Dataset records

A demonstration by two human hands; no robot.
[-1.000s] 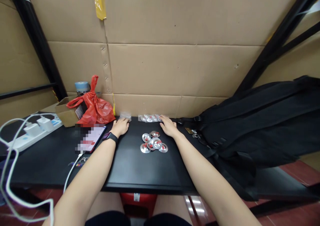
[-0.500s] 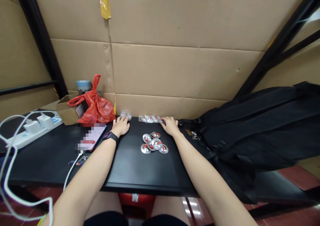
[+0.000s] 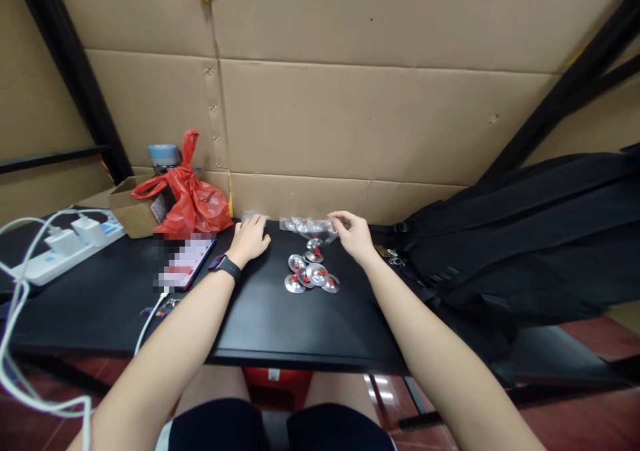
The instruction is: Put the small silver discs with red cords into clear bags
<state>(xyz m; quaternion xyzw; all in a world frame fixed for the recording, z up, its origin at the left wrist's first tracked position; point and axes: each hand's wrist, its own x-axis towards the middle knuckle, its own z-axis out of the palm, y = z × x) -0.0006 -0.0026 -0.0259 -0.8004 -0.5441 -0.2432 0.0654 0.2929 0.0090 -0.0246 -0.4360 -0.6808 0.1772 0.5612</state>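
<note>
Several round silver discs with red bits (image 3: pixel 317 275) lie in a loose pile on the black table (image 3: pixel 300 331). Behind them, a row of clear plastic packets (image 3: pixel 303 224) with similar discs inside lies along the cardboard wall. My right hand (image 3: pixel 353 234) pinches the edge of a clear bag (image 3: pixel 323 235) at the right end of that row, beside a couple of discs. My left hand (image 3: pixel 250 239), wearing a black watch, rests with fingers apart next to some crumpled clear plastic (image 3: pixel 250 216).
On the left are a phone (image 3: pixel 187 264) with its cable, a red plastic bag (image 3: pixel 200 204), a small cardboard box (image 3: pixel 133 214), a blue-lidded container (image 3: pixel 164 154) and a white power strip (image 3: pixel 45 264). A black backpack (image 3: pixel 540 238) covers the right side.
My right hand has lifted the edge of a clear bag, and a disc now lies behind the pile, near the packets. My left hand has turned slightly, its thumb spreading. The view has tilted down.
</note>
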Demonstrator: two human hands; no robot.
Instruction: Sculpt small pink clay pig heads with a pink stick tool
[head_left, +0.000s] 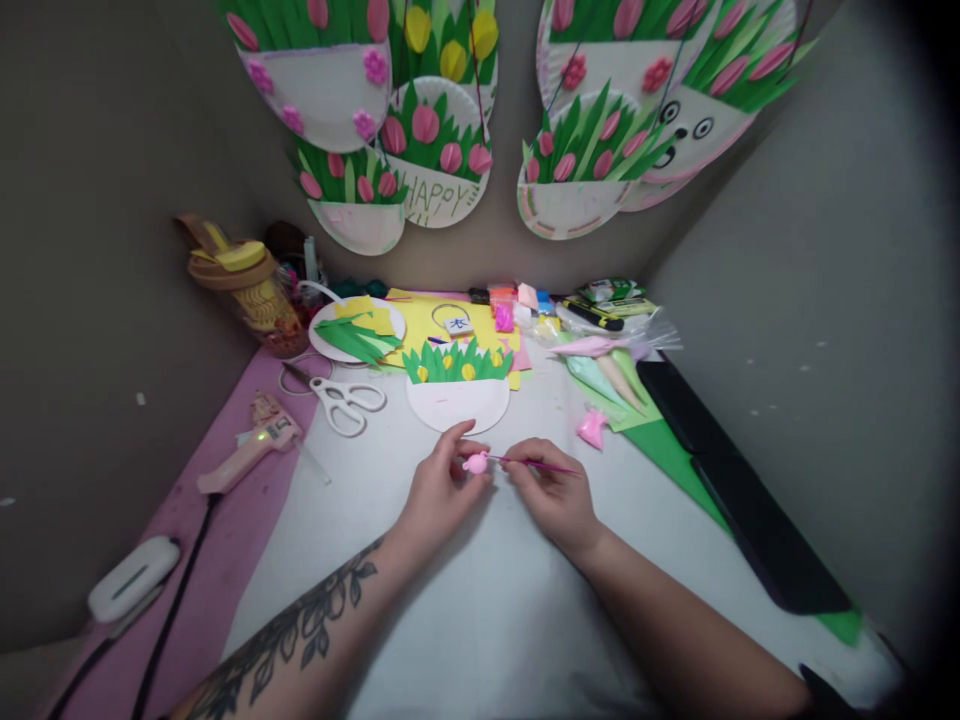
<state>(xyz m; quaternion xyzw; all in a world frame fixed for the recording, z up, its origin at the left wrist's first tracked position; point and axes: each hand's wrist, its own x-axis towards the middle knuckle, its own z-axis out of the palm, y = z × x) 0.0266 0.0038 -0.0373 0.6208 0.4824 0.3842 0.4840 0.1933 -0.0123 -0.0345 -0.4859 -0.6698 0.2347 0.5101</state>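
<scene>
At centre, left hand holds pink clay; right hand, stick.

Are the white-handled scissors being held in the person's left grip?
No, the scissors lie on the table, apart from the left grip, which holds a small pink piece.

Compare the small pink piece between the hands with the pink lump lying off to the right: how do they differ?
The small pink piece is held in the left-hand grip, while the pink lump lies untouched.
The piece looks smaller than the lump.
The piece is mostly rounded with a small nub at its side, whereas the lump is irregular in outline.
Both are pink.
</scene>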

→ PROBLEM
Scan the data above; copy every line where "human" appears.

→ WRITTEN RESPONSE
A demonstration by two human hands; no robot.
Demonstrator: two human hands; no robot.

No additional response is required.